[Work task]:
For the material that follows, tally the lines holding "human" and give the total alone.

[Records]:
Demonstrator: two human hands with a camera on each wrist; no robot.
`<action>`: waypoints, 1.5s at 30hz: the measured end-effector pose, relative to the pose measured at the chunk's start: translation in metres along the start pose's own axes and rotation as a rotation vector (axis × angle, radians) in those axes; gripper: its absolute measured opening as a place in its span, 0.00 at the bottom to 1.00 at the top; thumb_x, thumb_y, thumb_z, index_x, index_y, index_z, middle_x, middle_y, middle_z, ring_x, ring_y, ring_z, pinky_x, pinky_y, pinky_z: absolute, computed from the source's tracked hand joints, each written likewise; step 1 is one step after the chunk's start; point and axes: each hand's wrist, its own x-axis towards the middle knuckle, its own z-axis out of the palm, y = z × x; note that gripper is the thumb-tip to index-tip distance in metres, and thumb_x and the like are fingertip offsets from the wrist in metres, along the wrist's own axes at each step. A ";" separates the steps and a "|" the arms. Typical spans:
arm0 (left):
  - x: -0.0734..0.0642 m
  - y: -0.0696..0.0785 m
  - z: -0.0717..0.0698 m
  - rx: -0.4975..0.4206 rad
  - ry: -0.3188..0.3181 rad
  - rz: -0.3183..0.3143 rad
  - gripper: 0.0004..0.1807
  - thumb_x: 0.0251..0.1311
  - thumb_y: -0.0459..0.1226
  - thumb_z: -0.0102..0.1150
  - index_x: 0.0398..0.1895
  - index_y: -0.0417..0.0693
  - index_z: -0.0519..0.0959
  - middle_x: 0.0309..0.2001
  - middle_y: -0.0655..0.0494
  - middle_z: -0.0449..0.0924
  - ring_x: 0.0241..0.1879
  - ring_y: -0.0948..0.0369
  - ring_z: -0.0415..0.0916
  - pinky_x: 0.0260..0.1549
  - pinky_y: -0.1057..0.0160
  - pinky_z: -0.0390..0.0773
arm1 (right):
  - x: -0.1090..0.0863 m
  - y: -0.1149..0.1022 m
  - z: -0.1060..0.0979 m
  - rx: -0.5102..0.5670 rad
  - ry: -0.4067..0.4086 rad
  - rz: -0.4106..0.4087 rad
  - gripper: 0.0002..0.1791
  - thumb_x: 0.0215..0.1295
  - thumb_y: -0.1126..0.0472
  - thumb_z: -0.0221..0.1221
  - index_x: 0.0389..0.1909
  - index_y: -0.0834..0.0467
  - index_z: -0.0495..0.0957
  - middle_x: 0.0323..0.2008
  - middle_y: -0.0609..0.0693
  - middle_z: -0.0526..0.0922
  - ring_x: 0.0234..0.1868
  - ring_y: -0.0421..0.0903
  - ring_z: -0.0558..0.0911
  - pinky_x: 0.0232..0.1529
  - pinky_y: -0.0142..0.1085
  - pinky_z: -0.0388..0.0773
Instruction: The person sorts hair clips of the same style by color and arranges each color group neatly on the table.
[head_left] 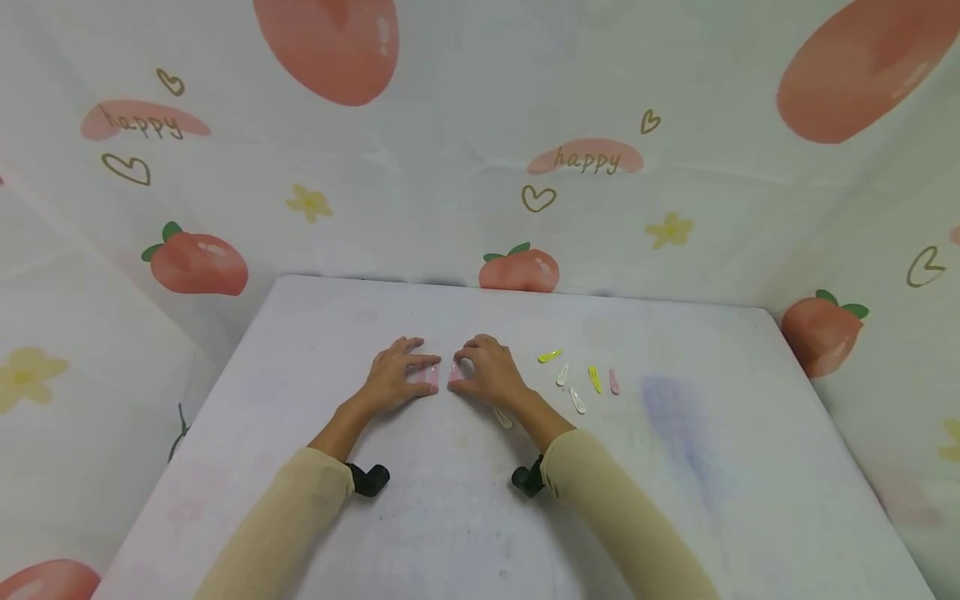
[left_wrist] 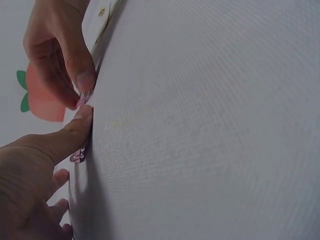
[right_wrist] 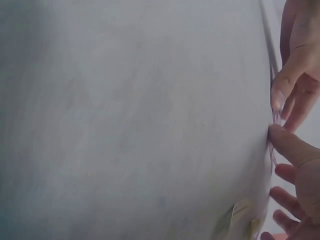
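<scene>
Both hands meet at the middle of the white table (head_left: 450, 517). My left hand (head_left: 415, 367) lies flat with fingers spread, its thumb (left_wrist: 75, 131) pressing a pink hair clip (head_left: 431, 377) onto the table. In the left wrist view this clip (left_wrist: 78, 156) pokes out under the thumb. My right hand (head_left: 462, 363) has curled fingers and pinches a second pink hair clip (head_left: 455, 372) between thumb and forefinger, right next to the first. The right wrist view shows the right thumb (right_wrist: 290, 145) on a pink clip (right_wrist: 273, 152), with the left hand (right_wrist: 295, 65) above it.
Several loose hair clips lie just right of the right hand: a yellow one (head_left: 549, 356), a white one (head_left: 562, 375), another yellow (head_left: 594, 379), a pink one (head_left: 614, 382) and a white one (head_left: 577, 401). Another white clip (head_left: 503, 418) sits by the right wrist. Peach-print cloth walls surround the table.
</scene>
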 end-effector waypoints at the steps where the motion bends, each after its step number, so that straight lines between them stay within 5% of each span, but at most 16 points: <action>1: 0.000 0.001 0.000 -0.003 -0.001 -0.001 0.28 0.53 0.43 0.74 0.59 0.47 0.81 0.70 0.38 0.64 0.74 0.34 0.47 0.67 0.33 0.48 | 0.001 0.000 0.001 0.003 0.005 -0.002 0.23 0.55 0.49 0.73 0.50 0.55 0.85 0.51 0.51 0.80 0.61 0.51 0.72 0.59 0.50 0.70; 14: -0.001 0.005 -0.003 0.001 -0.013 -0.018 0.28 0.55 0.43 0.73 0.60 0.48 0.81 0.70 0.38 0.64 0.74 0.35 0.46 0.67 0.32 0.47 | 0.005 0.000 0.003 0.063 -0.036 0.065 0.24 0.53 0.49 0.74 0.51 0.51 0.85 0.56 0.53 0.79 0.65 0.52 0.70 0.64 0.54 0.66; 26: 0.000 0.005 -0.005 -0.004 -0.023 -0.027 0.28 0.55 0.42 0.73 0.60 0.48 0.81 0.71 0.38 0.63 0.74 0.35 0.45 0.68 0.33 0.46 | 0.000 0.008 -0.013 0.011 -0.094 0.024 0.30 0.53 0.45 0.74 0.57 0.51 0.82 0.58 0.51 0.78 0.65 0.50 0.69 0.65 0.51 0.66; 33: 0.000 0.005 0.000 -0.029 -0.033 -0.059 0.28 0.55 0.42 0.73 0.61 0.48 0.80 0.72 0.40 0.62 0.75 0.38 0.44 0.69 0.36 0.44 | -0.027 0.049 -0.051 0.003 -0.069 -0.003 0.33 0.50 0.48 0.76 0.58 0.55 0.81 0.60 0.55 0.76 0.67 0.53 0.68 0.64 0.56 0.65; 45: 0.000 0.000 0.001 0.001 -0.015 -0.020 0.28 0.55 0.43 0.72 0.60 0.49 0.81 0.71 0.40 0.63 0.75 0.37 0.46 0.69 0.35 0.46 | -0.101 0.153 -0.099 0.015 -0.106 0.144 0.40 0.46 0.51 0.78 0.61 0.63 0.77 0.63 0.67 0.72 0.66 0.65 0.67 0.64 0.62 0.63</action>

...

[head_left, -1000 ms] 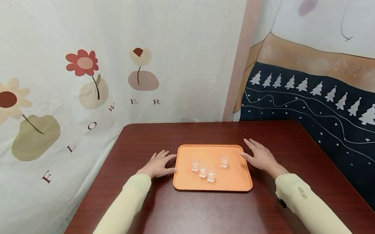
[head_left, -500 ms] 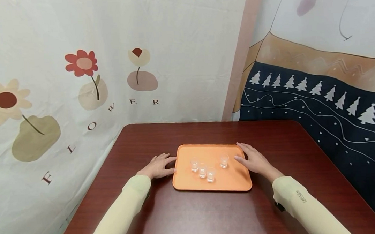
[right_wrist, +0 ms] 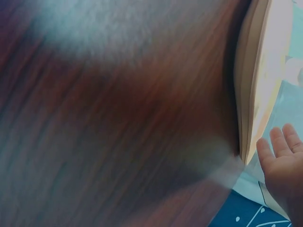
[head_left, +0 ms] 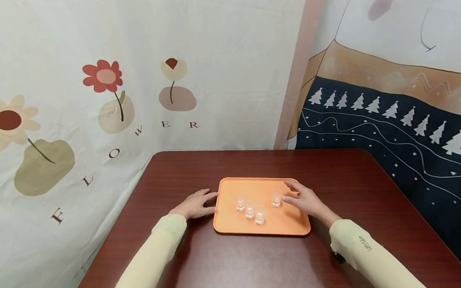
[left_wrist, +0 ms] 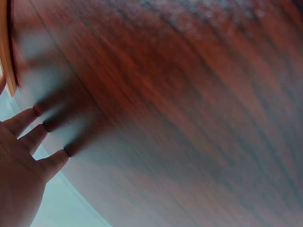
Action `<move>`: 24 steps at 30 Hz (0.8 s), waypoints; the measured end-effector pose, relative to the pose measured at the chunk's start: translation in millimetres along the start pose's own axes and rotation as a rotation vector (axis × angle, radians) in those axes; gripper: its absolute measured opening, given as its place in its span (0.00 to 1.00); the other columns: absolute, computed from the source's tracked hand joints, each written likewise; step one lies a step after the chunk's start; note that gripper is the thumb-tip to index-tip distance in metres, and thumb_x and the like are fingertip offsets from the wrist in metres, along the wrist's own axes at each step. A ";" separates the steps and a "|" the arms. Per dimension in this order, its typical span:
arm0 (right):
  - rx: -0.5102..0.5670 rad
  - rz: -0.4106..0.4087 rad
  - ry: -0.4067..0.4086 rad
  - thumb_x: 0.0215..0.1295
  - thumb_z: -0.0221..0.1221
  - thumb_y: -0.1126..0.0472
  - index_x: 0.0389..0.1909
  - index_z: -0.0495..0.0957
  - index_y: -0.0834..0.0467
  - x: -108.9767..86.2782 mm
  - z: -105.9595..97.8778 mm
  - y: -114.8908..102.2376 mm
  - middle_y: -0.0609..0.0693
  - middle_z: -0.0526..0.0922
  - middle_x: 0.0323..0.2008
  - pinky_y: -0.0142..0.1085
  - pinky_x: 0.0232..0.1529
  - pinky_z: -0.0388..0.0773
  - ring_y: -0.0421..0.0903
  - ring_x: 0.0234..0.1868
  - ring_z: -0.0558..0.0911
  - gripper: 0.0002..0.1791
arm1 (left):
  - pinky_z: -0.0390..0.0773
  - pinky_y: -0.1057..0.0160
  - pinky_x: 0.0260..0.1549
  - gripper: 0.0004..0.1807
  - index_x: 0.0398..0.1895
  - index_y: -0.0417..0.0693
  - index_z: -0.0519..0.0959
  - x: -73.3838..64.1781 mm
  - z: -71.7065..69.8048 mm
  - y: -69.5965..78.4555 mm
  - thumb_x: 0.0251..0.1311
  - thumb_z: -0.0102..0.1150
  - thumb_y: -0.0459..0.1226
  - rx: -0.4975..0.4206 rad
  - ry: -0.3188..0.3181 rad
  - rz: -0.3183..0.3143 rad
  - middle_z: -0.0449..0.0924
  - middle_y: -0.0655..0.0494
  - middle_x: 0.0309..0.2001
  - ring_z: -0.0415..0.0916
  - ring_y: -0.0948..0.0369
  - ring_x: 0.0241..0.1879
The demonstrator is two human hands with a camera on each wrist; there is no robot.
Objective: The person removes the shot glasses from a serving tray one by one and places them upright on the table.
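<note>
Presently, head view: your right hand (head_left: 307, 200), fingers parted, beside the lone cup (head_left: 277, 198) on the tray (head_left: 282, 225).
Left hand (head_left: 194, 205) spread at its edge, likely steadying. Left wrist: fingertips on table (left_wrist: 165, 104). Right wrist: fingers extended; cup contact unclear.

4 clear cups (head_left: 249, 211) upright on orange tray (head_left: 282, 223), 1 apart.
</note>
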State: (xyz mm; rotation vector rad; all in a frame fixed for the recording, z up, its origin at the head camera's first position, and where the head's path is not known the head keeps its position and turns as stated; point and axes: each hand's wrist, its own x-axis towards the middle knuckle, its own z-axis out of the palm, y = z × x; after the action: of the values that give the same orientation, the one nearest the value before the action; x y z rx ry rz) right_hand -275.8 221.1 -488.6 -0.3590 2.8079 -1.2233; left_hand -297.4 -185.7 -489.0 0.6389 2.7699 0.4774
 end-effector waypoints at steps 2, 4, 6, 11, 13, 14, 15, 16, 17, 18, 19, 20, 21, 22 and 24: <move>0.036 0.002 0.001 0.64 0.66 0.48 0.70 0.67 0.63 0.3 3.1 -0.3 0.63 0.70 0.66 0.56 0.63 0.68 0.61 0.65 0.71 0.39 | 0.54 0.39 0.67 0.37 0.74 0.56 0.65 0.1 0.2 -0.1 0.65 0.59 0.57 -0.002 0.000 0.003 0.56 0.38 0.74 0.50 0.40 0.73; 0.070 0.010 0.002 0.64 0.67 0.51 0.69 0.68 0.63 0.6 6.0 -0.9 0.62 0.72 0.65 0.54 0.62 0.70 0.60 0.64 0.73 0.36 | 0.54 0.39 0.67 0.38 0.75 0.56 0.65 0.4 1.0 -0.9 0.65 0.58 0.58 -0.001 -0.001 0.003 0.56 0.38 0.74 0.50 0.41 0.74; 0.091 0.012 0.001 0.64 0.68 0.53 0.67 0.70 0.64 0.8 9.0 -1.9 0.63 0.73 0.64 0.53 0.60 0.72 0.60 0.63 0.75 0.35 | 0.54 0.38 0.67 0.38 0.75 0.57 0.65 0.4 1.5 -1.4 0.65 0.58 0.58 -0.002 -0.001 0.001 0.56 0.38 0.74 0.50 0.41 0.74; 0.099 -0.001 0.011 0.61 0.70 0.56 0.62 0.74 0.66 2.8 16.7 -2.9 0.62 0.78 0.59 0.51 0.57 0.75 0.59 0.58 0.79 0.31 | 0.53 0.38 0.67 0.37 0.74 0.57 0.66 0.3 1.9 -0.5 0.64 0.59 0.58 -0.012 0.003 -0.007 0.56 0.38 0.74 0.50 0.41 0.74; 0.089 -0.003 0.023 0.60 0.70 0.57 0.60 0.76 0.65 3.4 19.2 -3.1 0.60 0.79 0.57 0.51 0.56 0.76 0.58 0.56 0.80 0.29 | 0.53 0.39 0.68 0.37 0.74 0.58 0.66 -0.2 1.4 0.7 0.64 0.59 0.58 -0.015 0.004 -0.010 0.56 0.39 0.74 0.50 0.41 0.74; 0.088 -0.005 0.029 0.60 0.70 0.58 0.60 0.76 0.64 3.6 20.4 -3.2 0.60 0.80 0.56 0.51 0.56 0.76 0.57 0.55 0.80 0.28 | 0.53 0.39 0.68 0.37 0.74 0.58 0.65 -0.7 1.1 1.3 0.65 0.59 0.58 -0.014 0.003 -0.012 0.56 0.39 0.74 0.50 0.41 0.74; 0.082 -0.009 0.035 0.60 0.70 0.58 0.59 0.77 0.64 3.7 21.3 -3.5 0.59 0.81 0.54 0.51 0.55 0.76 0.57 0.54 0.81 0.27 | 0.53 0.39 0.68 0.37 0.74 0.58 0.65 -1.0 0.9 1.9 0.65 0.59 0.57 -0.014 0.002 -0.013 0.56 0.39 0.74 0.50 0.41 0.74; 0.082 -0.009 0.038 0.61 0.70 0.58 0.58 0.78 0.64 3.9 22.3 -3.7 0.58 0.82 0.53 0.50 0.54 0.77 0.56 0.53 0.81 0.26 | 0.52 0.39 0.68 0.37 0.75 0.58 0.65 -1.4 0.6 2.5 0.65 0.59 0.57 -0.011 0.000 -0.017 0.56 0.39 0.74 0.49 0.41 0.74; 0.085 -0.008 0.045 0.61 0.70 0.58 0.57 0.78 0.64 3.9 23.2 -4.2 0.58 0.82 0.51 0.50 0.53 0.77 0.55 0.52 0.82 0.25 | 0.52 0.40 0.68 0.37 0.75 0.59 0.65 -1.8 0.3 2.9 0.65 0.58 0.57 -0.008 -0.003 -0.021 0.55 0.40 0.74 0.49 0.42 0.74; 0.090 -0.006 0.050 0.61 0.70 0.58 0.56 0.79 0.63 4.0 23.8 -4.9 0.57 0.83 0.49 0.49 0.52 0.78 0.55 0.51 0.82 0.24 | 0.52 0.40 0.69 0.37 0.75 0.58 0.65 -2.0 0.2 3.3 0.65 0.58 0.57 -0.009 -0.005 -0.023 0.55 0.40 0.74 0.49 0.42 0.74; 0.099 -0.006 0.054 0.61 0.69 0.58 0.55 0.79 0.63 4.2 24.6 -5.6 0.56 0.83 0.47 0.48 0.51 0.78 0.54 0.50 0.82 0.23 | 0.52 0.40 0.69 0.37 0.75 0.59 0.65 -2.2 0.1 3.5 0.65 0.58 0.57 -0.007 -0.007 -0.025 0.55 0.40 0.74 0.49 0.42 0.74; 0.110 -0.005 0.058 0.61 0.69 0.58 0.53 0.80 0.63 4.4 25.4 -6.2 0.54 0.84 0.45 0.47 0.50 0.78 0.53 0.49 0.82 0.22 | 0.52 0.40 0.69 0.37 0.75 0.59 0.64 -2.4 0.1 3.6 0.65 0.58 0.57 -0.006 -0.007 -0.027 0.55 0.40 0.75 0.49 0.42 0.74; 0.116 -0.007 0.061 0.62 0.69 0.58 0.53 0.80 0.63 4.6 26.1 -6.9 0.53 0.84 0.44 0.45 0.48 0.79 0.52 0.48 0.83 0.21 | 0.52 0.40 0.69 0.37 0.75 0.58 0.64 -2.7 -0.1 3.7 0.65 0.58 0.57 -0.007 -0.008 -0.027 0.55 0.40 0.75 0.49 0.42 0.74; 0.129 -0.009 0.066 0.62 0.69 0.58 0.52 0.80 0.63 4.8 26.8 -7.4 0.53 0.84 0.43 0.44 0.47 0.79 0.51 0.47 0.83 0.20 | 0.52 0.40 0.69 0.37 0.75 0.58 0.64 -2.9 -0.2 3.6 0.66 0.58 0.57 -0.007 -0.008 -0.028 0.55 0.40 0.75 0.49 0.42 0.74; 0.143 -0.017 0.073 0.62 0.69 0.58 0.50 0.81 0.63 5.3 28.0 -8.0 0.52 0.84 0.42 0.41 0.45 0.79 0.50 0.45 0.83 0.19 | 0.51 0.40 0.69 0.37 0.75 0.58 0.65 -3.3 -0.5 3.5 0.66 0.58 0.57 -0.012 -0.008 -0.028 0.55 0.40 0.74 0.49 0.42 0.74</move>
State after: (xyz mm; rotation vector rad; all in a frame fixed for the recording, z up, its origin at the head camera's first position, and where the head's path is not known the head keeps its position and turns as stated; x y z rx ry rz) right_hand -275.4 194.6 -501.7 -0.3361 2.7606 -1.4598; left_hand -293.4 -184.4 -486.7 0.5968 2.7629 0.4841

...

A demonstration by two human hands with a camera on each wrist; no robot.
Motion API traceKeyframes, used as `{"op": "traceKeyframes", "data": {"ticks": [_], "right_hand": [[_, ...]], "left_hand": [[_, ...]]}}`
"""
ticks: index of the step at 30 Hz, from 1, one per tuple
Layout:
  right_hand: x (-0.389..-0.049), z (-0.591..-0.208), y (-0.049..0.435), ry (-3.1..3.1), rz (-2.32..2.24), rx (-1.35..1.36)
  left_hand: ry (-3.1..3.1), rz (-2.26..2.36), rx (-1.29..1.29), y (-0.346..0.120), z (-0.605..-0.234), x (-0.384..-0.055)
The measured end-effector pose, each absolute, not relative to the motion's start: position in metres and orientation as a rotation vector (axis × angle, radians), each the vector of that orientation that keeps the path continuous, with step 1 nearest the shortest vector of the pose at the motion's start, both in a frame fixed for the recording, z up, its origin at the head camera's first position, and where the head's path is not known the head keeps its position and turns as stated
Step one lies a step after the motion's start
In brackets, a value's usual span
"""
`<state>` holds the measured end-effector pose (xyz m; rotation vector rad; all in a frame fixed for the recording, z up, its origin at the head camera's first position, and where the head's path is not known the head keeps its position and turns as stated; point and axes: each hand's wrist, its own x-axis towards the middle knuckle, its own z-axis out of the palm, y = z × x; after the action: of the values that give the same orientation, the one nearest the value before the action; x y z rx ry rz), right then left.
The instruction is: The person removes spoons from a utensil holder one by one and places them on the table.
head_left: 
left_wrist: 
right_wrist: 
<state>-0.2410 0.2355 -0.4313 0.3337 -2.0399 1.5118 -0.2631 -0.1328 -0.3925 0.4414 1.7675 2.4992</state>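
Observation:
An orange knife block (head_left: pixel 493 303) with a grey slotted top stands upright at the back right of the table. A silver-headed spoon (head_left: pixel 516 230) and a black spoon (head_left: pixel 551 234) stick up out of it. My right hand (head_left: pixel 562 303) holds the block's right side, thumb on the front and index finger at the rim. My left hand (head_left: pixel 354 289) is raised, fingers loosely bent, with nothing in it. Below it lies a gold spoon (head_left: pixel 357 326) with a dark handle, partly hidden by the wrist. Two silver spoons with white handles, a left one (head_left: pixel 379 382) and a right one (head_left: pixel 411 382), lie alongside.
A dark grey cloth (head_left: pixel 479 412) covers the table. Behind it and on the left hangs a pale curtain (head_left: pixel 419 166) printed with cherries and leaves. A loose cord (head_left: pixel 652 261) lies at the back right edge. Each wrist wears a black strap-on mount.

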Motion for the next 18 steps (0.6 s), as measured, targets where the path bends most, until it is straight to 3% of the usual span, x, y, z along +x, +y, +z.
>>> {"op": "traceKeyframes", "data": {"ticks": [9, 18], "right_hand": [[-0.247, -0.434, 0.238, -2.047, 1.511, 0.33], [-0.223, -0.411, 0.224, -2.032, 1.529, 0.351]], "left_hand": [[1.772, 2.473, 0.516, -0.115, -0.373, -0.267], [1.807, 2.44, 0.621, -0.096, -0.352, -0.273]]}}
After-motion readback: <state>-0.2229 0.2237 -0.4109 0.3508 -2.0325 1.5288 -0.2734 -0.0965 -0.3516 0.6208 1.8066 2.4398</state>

[Task answer]:
3